• [Problem to work on]:
Copy the lines below exactly. No picture goes into the copy.

Segment Open

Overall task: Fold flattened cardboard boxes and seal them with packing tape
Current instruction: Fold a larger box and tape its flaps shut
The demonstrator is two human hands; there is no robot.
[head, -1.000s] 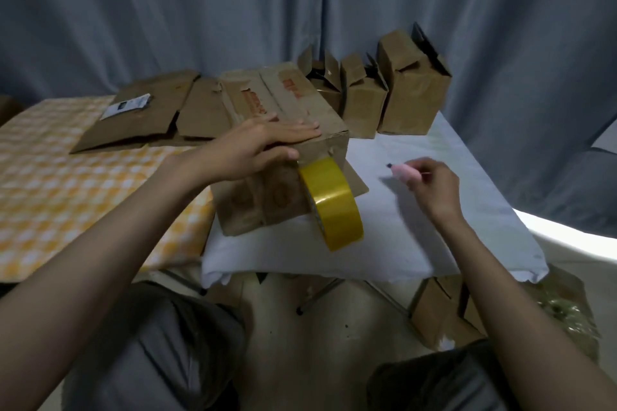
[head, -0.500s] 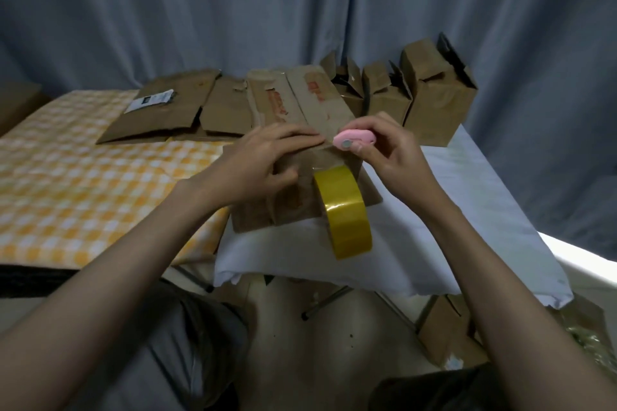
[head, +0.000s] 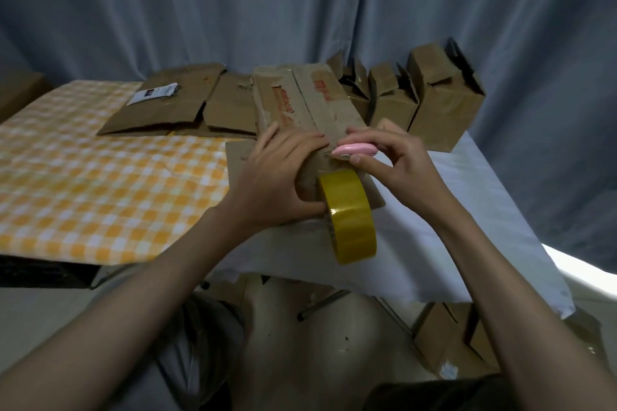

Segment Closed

• [Output of the task]:
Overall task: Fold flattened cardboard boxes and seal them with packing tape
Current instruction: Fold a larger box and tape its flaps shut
The demonstrator is two human hands; there is no robot.
[head, -1.000s] 
[head, -0.500s] 
[head, +0.000s] 

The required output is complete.